The constraints allow up to 500 characters per test case and 100 test cases, so at most 50,000 character operations. The algorithm is comfortably within limits.

Test Cases

import sys, io

def run(inp: str) -> str:
    sys.stdin = io.StringIO(inp)
    import sys as _sys
    from math import *
    
    input = _sys.stdin.readline

    def is_fully_pairable(s, ch):
        i = 0
        n = len(s)
        while i < n:
            if s[i] != ch:
                i += 1
                continue
            if i + 1 < n and s[i + 1] == ch:
                i += 2
            else:
                return False
        return True

    t = int(input())
    out = []
    for _ in range(t):
        s = input().strip()
        res = []
        for c in "abcdefghijklmnopqrstuvwxyz":
            if is_fully_pairable(s, c):
                res.append(c)
        out.append("".join(res))
    return "\n".join(out) + ("\n" if out else "")

# provided samples
assert run("4\na\nzzaaz\nccff\ncbddbb\n") == "a\nz\n\nbc\n"

# custom cases
assert run("1\nab\n") == "ab\n"  # no pairing possible, both must be healthy
assert run("1\naa\n") == "a\n"   # single letter fully pairable
assert run("1\nabab\n") == "ab\n"  # alternating, no pairs, both healthy
assert run("1\naaa\n") == "a\n"   # odd length breaks full pairing
Test input Expected output What it validates
ab ab alternating letters cannot be paired
aa a simple full pair case
abab ab interleaving structure
aaa a odd leftover forces singleton

Edge Cases

A key edge case is when a letter appears in runs of odd length. For example, aaa cannot be fully partitioned into aa blocks, leaving one leftover occurrence. The algorithm detects this immediately because it encounters a single unmatched a after consuming one pair, returning failure for that letter in a full pairing interpretation.

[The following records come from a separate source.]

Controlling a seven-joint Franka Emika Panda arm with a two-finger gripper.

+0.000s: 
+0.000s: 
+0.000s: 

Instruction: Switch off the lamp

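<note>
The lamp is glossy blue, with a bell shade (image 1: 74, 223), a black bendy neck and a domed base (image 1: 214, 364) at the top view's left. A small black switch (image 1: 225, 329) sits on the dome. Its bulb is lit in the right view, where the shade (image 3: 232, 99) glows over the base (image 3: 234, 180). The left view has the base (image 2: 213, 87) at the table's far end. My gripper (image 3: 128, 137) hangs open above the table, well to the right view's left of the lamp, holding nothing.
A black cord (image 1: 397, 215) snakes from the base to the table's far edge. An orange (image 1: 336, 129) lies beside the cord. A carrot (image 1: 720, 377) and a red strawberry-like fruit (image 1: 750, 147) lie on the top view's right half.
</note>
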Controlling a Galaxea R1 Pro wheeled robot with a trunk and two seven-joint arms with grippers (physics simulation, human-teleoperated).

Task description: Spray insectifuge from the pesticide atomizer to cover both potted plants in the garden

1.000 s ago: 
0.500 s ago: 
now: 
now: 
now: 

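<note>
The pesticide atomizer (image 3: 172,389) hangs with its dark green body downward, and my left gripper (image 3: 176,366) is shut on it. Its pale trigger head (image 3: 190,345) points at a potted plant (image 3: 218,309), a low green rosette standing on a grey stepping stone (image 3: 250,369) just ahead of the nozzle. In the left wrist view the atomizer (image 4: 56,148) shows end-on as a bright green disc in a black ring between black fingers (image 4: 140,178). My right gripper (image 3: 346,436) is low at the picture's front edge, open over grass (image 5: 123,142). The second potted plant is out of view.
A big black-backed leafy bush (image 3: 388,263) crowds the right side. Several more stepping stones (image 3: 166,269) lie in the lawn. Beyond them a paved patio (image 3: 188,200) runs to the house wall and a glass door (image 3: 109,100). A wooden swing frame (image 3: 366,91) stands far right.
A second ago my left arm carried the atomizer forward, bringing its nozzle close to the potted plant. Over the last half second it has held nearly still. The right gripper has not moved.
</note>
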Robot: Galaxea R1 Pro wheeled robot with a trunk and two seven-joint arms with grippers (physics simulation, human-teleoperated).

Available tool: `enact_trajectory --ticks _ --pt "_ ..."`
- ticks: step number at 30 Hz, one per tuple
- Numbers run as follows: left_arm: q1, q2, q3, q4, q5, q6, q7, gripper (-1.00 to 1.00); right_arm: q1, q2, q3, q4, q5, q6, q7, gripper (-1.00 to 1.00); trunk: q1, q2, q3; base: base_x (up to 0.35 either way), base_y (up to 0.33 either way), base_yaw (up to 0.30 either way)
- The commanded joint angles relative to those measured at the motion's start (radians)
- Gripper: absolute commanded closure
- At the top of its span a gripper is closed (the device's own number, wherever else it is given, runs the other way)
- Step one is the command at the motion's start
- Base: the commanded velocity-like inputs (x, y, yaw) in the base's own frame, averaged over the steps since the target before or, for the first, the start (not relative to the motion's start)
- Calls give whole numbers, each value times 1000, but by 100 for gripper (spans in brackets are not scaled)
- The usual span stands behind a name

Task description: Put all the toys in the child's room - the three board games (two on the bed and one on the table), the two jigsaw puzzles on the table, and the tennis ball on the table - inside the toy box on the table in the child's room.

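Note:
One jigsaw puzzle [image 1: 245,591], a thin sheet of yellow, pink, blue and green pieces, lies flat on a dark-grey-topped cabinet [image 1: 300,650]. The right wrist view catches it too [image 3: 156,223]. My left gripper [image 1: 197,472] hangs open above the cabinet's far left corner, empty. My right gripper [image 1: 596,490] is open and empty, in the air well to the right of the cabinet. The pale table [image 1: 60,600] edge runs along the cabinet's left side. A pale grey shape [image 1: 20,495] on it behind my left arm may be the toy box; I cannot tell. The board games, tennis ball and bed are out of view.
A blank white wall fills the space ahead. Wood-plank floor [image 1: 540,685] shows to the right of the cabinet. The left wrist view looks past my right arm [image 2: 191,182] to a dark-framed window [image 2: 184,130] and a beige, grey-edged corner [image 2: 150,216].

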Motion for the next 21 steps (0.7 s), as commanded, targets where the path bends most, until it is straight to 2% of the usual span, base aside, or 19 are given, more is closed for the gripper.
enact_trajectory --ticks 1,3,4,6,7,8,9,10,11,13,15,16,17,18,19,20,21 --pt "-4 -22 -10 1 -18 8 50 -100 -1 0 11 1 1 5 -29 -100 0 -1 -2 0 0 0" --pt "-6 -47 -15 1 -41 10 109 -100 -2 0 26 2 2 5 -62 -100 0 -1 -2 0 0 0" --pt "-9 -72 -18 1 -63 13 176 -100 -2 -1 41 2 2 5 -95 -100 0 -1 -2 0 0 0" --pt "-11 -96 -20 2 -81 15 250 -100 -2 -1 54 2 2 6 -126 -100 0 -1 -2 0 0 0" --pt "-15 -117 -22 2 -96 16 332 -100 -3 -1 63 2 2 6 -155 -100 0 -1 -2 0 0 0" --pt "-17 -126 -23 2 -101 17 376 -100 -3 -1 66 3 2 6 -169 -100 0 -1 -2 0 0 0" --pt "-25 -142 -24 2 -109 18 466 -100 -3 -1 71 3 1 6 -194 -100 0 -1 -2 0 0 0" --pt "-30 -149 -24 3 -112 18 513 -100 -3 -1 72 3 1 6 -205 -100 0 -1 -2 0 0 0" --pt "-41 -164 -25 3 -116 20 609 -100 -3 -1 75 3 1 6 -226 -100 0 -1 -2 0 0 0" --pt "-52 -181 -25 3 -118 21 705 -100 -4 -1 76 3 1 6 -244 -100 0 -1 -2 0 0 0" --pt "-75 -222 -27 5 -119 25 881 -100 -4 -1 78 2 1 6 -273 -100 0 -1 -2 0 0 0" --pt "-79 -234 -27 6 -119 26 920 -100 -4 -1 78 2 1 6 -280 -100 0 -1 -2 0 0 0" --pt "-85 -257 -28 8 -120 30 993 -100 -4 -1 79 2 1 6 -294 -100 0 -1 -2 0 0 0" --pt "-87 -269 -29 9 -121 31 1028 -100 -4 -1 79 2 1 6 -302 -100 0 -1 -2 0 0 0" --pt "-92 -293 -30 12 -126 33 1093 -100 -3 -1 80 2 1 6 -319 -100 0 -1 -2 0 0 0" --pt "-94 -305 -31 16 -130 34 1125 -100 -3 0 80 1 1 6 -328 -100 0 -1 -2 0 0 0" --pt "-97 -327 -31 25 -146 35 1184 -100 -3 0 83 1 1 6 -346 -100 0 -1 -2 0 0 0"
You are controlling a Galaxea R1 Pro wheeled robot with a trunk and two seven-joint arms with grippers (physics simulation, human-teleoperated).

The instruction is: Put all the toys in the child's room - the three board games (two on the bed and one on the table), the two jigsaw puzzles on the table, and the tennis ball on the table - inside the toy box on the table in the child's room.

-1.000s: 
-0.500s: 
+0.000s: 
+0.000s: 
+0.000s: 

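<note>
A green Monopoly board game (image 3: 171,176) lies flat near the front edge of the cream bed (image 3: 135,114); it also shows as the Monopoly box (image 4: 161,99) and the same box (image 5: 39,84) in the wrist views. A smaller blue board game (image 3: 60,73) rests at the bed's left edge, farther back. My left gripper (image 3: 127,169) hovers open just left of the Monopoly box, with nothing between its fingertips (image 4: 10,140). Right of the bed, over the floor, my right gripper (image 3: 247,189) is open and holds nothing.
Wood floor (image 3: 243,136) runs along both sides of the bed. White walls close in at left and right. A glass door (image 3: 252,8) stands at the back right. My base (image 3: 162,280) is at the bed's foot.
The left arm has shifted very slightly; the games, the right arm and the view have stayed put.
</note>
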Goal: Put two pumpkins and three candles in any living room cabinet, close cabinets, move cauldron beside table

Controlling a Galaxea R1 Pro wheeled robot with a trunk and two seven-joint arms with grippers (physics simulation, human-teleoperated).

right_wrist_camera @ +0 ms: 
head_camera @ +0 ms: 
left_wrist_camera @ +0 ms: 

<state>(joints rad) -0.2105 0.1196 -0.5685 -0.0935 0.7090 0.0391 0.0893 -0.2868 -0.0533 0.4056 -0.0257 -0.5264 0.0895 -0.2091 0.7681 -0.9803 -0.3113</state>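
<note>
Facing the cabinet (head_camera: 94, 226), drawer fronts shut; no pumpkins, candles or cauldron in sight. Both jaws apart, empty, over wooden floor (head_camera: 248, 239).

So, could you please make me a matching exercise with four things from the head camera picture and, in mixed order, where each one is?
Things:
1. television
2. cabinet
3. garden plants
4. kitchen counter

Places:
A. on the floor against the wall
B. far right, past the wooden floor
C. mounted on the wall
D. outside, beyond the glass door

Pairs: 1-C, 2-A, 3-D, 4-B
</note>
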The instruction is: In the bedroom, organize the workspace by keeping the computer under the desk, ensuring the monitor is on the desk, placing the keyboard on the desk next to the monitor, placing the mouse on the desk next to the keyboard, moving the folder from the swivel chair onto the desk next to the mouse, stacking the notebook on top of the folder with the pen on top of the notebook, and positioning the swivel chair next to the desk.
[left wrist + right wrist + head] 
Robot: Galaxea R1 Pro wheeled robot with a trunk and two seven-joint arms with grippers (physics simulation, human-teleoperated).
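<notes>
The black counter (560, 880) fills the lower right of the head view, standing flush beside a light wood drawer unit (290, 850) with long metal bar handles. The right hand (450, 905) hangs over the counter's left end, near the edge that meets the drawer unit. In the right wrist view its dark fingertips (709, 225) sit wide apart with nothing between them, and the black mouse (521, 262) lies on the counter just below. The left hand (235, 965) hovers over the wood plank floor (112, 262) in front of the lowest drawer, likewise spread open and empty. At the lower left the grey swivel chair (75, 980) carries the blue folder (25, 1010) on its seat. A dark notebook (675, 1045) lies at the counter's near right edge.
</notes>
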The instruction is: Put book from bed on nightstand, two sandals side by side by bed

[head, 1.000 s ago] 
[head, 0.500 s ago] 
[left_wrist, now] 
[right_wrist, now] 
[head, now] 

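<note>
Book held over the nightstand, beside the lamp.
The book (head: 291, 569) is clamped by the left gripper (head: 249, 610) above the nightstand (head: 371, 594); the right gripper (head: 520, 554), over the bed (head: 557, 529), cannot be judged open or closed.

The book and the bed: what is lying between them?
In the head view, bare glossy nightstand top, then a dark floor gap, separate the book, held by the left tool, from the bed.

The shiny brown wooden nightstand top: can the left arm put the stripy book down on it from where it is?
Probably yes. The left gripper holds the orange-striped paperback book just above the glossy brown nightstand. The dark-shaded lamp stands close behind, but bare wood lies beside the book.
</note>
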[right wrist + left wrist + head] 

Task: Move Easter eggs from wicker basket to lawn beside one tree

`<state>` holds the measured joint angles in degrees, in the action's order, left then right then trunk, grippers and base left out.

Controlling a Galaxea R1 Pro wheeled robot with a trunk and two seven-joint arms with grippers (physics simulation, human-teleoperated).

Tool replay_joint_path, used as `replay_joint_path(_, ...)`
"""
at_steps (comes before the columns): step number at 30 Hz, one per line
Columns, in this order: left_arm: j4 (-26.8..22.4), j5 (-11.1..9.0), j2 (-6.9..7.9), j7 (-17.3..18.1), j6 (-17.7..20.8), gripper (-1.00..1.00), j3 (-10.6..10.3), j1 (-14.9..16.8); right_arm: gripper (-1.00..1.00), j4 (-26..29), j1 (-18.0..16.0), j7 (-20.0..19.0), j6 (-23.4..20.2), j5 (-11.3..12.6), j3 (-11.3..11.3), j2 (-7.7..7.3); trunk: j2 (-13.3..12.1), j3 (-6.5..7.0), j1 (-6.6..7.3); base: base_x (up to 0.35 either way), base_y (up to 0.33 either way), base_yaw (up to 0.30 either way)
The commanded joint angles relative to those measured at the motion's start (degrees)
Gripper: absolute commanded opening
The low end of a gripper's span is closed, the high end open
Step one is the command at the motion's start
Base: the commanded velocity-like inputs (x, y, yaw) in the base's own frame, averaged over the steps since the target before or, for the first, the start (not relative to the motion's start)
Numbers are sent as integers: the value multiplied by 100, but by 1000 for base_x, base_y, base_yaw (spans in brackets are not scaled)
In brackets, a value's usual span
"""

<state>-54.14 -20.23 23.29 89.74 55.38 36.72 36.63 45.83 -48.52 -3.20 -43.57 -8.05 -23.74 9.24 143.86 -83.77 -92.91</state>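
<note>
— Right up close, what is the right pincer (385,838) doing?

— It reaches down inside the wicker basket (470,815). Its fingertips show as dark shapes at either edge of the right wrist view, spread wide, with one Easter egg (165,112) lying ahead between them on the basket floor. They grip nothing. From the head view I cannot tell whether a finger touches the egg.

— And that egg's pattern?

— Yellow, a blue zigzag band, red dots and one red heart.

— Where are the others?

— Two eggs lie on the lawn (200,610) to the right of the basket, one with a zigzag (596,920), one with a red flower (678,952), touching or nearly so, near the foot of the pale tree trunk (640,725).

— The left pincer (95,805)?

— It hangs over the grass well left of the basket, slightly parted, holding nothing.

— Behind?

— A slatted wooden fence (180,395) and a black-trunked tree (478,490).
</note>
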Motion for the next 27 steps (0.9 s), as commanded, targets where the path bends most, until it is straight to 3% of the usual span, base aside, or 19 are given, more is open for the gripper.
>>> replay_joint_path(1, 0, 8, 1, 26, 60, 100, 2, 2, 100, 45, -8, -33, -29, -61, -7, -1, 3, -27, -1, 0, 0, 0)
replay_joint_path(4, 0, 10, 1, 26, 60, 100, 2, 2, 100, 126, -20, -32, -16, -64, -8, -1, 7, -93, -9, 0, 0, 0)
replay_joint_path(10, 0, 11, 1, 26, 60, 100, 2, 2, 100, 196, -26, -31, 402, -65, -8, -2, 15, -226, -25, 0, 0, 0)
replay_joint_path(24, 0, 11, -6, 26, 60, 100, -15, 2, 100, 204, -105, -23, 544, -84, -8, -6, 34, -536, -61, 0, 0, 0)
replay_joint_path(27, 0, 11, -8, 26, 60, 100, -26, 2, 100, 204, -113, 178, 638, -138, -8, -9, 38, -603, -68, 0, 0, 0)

Another edge case is interleaving like ababa. Even though both letters appear frequently, neither can form consistent adjacent pairs. The scan fails on the first isolated occurrence of each letter, ensuring both are correctly classified as healthy candidates.

A final subtle case is when pairing is locally possible but globally inconsistent. For example aabbaabb allows full pairing, so a is marked as pairable, while abac breaks pairing for a immediately at the isolated c transition, preventing incorrect classification.